So far, Brian Gaughan has faced countless challenges, both in his professional life and his personal life. He worked as a police officer for 10 years and then as a firefighter/paramedic for 23 years. He is a father of 8 and a grandfather of 13 (with #14 on the way!). His latest obstacle presented itself in July of 2020 when he was diagnosed with early onset Alzheimer’s disease at the age of 61.

He noted that this diagnosis “wasn’t really a shock at all,” as he had been experiencing significant memory problems and forgetfulness. “It’s not like, ‘Where are my keys?’ It’s like, ‘How do I get to work today?’” Rather than dwell on his early onset diagnosis, Brian said that his diagnosis pushed him and his wife, Judy, to “do things that [they] would be putting off” and to start crossing things off of Brian’s bucket list. First thing on the list? A road trip across the Pacific northwest in an RV. Brian noted that his Alzheimer’s diagnosis caused him and Judy to rearrange their priorities and that Brian wanted to prioritize enjoying his life and having fun. In fact, his advice for anyone who has been recently diagnosed with Alzheimer’s disease is to “sit down and figure out what you want to do [in life] and go do it right away.”

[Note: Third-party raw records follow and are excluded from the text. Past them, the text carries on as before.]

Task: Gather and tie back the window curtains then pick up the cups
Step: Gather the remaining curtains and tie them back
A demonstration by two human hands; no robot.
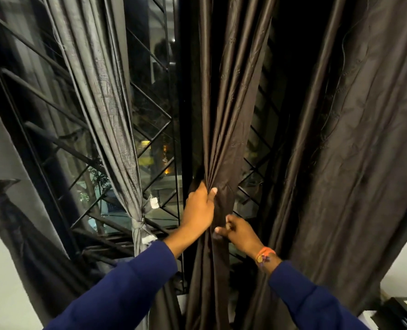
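The person is partway through gathering the middle dark brown satin curtain panel (pixel 223 129), which hangs before the black diamond-grille window (pixel 154 139) with its long axis vertical, pleats running from top to bottom. The left hand (pixel 198 206) bunches the folds in a full grip, thumb pressed across them; just below, the right hand (pixel 237 231) pinches the fabric's edge. The grey curtain (pixel 107 103) to the left already hangs knotted. Next probably comes cinching and tying this bundle; no cups are in view.
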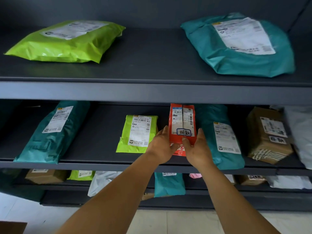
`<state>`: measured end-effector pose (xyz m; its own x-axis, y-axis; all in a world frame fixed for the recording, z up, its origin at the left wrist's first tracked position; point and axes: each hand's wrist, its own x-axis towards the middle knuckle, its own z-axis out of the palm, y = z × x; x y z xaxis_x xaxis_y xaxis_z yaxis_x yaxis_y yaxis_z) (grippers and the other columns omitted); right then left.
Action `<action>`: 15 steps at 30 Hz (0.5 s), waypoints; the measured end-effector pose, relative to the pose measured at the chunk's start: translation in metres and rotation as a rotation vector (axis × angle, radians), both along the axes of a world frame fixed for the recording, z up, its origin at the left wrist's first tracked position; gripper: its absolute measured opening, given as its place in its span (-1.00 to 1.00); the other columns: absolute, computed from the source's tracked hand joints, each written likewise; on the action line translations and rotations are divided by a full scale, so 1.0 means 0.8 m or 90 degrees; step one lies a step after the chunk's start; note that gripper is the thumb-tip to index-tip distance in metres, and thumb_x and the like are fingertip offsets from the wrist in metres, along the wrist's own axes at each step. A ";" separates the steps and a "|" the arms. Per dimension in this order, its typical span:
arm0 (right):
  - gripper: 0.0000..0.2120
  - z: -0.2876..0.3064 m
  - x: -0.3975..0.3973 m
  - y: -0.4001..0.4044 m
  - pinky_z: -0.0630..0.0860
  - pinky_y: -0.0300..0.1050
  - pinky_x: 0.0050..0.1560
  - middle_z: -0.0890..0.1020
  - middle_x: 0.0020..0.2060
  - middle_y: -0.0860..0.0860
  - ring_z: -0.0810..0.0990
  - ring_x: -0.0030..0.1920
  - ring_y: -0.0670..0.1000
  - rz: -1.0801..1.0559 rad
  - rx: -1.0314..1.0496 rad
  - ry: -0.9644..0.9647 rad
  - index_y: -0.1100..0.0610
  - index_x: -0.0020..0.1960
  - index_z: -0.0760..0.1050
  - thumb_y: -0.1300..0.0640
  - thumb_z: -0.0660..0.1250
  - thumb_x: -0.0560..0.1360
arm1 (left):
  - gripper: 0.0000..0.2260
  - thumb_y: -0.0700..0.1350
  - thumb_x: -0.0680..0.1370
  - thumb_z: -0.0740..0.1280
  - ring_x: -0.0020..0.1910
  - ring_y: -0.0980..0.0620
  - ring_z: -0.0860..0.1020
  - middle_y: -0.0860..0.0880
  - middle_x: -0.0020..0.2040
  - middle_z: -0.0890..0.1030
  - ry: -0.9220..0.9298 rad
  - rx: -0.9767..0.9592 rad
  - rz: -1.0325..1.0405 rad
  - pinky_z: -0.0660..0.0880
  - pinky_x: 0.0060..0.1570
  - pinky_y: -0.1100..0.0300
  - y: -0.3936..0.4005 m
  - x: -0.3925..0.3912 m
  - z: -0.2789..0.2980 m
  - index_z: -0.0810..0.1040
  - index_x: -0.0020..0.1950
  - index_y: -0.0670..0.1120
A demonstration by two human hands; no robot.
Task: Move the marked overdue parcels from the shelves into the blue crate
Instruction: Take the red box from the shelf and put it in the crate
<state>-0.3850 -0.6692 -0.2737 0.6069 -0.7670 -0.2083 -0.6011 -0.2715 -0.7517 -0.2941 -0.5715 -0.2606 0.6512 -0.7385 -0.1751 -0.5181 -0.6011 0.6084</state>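
Step in hand: I was taking the red parcel (182, 123) off the middle shelf (101, 164), so the pick-up was under way and the drop was not yet done.
Parcel's place: it stood upright near the front edge of the middle shelf, between a lime-green mailer (137, 133) and a teal mailer (219, 135), with a handwritten mark (184, 132) on its label.
Left grip: my left hand (162, 146) was curled round the parcel's lower left side, thumb across the front.
Right grip: my right hand (197, 147) clasped the lower right side the same way, so the parcel was pinched between both.
Next move, as I judged it: lift it clear of the shelf above, draw it out past the front edge, then carry it to the blue crate.
Other marked one: a brown box (268, 135) near the right end of that shelf carried a similar mark.
Hidden or unclear: the blue crate was out of view; the label print was too small to read; the bottom shelf's parcels were half cut off by the shelf edge and my arms.
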 end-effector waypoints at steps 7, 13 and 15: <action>-0.48 0.007 -0.008 -0.001 0.41 -0.15 0.08 0.52 0.30 0.03 0.54 0.22 0.10 0.010 0.033 -0.050 0.07 0.49 0.19 0.01 0.23 0.58 | -0.55 -0.07 0.52 0.36 0.13 -0.06 0.56 -0.05 0.20 0.58 0.013 -0.042 0.027 0.51 0.10 0.12 -0.005 -0.005 0.001 0.33 0.38 -0.05; -0.43 0.032 -0.013 0.006 0.42 -0.20 0.03 0.54 0.25 -0.06 0.55 0.12 -0.03 0.018 0.024 -0.125 0.00 0.51 0.17 0.00 0.28 0.55 | -0.57 -0.09 0.50 0.39 0.04 0.06 0.59 0.03 0.13 0.62 0.020 -0.143 0.077 0.48 -0.02 0.28 0.008 -0.012 0.020 0.38 0.34 0.00; -0.40 0.041 -0.011 0.010 0.43 -0.21 0.00 0.55 0.24 -0.07 0.54 0.08 -0.07 0.028 0.019 -0.137 -0.02 0.51 0.17 -0.04 0.29 0.54 | -0.56 -0.07 0.48 0.42 -0.01 0.09 0.61 0.06 0.07 0.64 0.030 -0.181 0.092 0.54 -0.01 0.23 0.018 -0.012 0.029 0.39 0.32 0.03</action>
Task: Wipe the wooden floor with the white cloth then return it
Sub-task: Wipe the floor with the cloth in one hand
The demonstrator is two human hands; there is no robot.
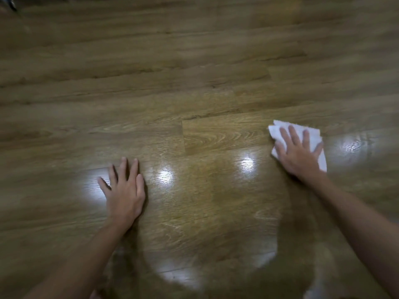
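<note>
Brown wood-grain plank floor [194, 87], glossy, filling the whole frame, with bright glare patches across the lower half. White, crumpled, roughly rectangular cloth [278, 131] at centre right, lying flat on the planks. Right hand [299, 153] spread palm-down on top of the cloth, fingers straight and splayed, pressing rather than clutching; cloth edges visible beyond the fingertips and along the right side of the hand. Left hand [125, 190] at lower centre-left, flat on the bare floor, fingers extended and lightly apart, holding nothing, well apart from the cloth. Both bare forearms entering from the bottom corners. Dark, blurred object [9, 3] at extreme upper left, not identifiable. No legible writing, brand or label anywhere.
</note>
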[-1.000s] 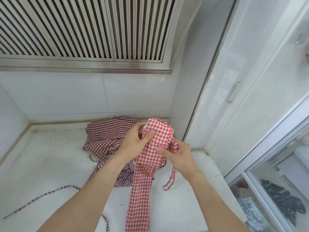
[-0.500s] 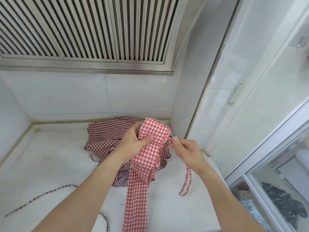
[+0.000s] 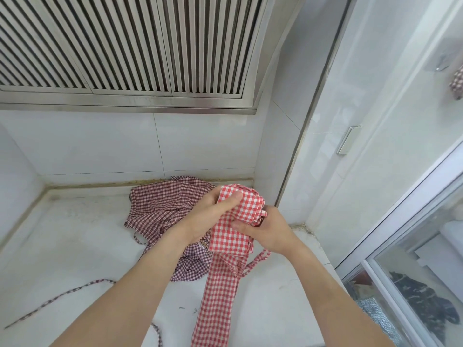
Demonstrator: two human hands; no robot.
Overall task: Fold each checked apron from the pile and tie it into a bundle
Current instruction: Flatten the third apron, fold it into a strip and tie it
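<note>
you hold the red checked apron [image 3: 233, 221] in the air above the bench [image 3: 75, 246], just in front of the pile of dark checked aprons [image 3: 165, 209]. your left hand [image 3: 210, 216] grips the folded upper part of the red apron, with the thumb pressed on the front of the cloth and the other fingers behind it. your right hand [image 3: 265, 234] grasps the same fold from the right side, the thumb lying on the red checks and the fingers curled round the edge, where a thin red strap [image 3: 258, 261] comes out and hangs in a loop below the hand. a long narrow part of the red apron hangs down from your hands toward the near edge of the bench. the dark pile lies crumpled on the bench behind your left hand, close to the tiled wall [image 3: 100, 146]. one dark strap [image 3: 62, 296] from the pile runs over the bench to the left, well apart from the red apron. above the pile, on the wall, is a metal grille [image 3: 125, 46]. to the right of the pile stands a glass door [image 3: 375, 121].
</note>
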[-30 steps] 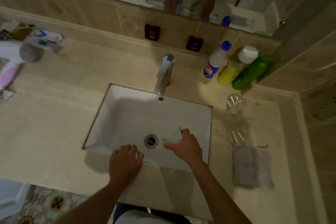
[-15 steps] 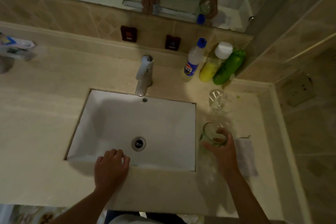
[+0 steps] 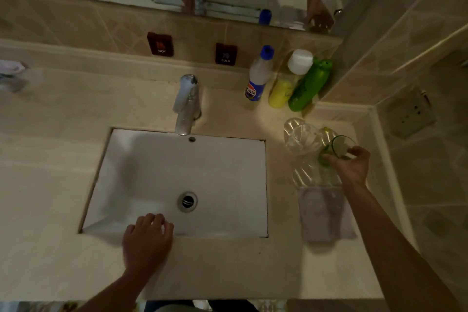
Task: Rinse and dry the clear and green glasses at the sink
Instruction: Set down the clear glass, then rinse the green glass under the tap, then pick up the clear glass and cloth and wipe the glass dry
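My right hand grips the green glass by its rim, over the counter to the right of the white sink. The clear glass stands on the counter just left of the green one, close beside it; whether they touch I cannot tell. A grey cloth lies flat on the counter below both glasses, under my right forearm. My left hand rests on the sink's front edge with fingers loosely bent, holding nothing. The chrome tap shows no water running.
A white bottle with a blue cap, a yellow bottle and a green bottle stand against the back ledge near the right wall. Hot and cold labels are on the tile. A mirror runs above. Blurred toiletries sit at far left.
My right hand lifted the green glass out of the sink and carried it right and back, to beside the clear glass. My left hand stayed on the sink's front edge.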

Through the Alzheimer’s Association, Brian has found a supportive network and a newfound voice of advocacy and change. His devotion to the mission of the Alzheimer’s Association is evident in his immense involvement within the organization. Soon after his initial diagnosis, he regularly attended a regional Young Onset Support Group in which he connected with other people who were dealing with their own diagnoses. Recently, Brian was selected as a member of the Alzheimer’s Association national Early Stage Advisory Group, a role in which he will act as a spokesperson for other people with early onset Alzheimer’s, and participate in various speaking engagements. Previously, Brian provided testimony to an Illinois House of Representatives committee regarding mandated training for physicians. He hopes to do more lobbying in the future for increased education and research pertaining to dementia.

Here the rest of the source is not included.